[see grading / evaluation grid]

There are many possible ways to begin your summary. A solid introduction, for example, might echo Lee’s own, use a real-world example to capture the tensions she describes, or frame the broader assumptions lying behind Sue-Im Lee’s article: namely, that while poststructuralist critique prides itself on tearing down essential, objective truths that do more harm than good, we can’t just get rid of these concepts. We need a sense of history and identity and selfhood and universal good. These concepts help define us and direct us. Rather than get rid of these concepts, we need to use that contextual creativity–that response-ability–that Nealon and Giroux talk about–to take possession of these concept anew.

The intro will also want to offer a clear re-statement of Lee’s thesis, which will look like a very miniature version of her argument. This might take 2-4 sentences. Think of this thesis as a map or mirror for the coming summary: it should anticipate and reflect both the organization and content of what follows.
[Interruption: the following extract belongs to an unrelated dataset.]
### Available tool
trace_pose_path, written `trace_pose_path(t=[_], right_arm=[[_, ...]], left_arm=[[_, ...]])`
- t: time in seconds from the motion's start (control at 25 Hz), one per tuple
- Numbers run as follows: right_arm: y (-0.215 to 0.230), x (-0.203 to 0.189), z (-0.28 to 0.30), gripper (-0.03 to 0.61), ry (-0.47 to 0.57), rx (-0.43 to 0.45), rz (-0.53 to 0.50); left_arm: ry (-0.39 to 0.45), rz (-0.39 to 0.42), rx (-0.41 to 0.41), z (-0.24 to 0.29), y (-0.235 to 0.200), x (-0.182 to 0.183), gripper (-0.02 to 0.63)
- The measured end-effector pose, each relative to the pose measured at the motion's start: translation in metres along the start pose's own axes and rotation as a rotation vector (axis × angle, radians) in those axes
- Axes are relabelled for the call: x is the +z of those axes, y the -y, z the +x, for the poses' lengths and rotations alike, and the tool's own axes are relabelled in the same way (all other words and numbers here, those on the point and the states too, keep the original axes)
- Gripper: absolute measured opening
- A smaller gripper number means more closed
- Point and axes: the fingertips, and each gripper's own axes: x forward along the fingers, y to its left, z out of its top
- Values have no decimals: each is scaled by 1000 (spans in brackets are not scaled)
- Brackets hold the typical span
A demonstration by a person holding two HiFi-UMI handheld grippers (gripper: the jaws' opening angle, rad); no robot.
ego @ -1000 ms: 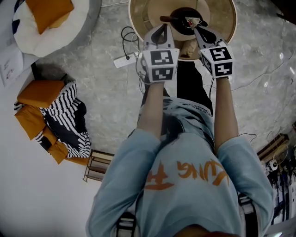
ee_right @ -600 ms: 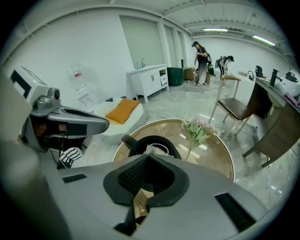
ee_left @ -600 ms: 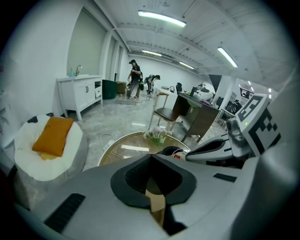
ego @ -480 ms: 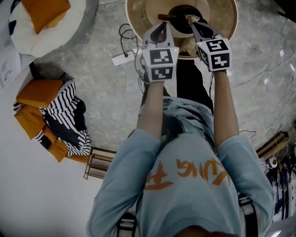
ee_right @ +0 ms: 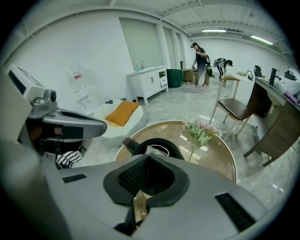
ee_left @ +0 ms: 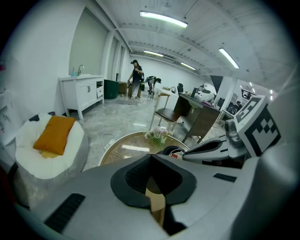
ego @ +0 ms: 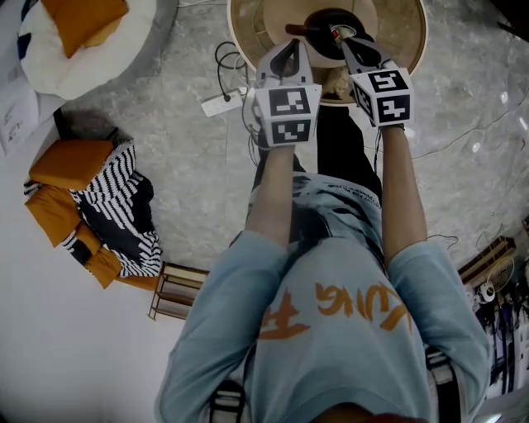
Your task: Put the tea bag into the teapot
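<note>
A black teapot (ego: 318, 18) stands on a round glass table (ego: 397, 33) at the top of the head view. My right gripper (ego: 347, 43) is shut on the tea bag (ego: 338, 33), a white bag with a red tag held over the pot's open mouth. In the right gripper view the tea bag (ee_right: 157, 150) shows just past the closed jaw tips (ee_right: 147, 155), above the teapot (ee_right: 133, 144). My left gripper (ego: 289, 45) hovers left of the pot, shut and holding nothing. The left gripper view shows its jaws (ee_left: 151, 155) together, and the tea bag (ee_left: 176, 155) at the right gripper's tip.
A vase of flowers (ee_right: 199, 131) stands on the table behind the teapot. A white power strip with cables (ego: 221, 106) lies on the floor left of the table. A white beanbag with an orange cushion (ego: 83, 33) sits far left. A chair (ee_right: 236, 108) stands beyond the table.
Both grippers have moved slightly forward toward the teapot. The right one has carried the tea bag from the pot's near rim to above its mouth.
</note>
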Motion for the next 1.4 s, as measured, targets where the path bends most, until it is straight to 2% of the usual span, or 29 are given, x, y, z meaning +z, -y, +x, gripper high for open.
trace_pose_path(t=[0.08,0.24,0.36,0.64,0.8,0.96,1.12,1.28,1.4], right_arm=[[0,0,0,16,4,-8,1],[-2,1,0,76,19,-15,4],[-2,3,-4,98,25,-17,5],[7,13,-32,104,104,-93,88],[10,22,-59,87,186,-162,187],[-6,42,-92,46,317,-170,326],[-27,71,-119,12,417,-200,336],[-44,99,-150,12,503,-214,328],[-57,123,-176,12,576,-226,302]], left_arm=[[1,-2,2,-2,-1,-1,25],[5,-9,4,-3,-3,-2,25],[11,-17,3,-4,-3,1,25],[54,-22,-10,-20,-1,23,25],[90,-13,-26,-39,0,39,25],[136,-8,-38,-70,-10,56,25],[211,12,-63,-106,-21,83,25],[317,31,-132,-143,-18,117,25],[382,71,-146,-172,-18,141,25]])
ORGANIZATIONAL OPTIONS (stemming from our in-class conversation). This is one possible option–there are others as well: 


  • Critique of “global village” (unidirectional) universalism by theorists (the first part of the critical conversation)
  • Critique of same by specific characters (Emi, Bobby/Rafaela, Buzzworm/Arcangel)
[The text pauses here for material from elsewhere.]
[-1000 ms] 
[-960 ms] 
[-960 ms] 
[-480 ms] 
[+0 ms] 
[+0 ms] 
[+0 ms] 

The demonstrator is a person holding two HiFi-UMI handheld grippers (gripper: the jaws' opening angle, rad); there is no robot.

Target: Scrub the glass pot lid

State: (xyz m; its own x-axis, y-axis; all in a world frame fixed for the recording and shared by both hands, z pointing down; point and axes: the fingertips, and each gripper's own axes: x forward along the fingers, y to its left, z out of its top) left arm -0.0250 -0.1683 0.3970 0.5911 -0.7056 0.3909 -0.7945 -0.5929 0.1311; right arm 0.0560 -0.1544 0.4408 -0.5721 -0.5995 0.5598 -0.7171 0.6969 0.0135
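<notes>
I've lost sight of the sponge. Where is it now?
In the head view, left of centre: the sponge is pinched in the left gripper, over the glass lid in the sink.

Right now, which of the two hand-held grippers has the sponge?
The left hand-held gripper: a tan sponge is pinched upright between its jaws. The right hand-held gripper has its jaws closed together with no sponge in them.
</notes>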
  •  Theoretical recuperation (the second part of the critical conversation)
  • Character-driven recuperation: Manzanar and Romantic Universalism


Necessary / Impossible Dialectic: what purpose toes Romantic Universalism serve if it is impossible? Note Lee’s qualifications of her own argument.


Emi’s deep skepticism about any collective identity? Gabe’s dangerous embodiment of a unidirectional globalist we in his relationship with Rafaela? Buzzworm’s encampment as a problematic example of the “instant” of Romantic Universalism that ends in horrible violence? How Lee ignores the anti-climactic conclusion to the wrestling match (counting money)? We came up with a number of great ideas in class: this part is wide open!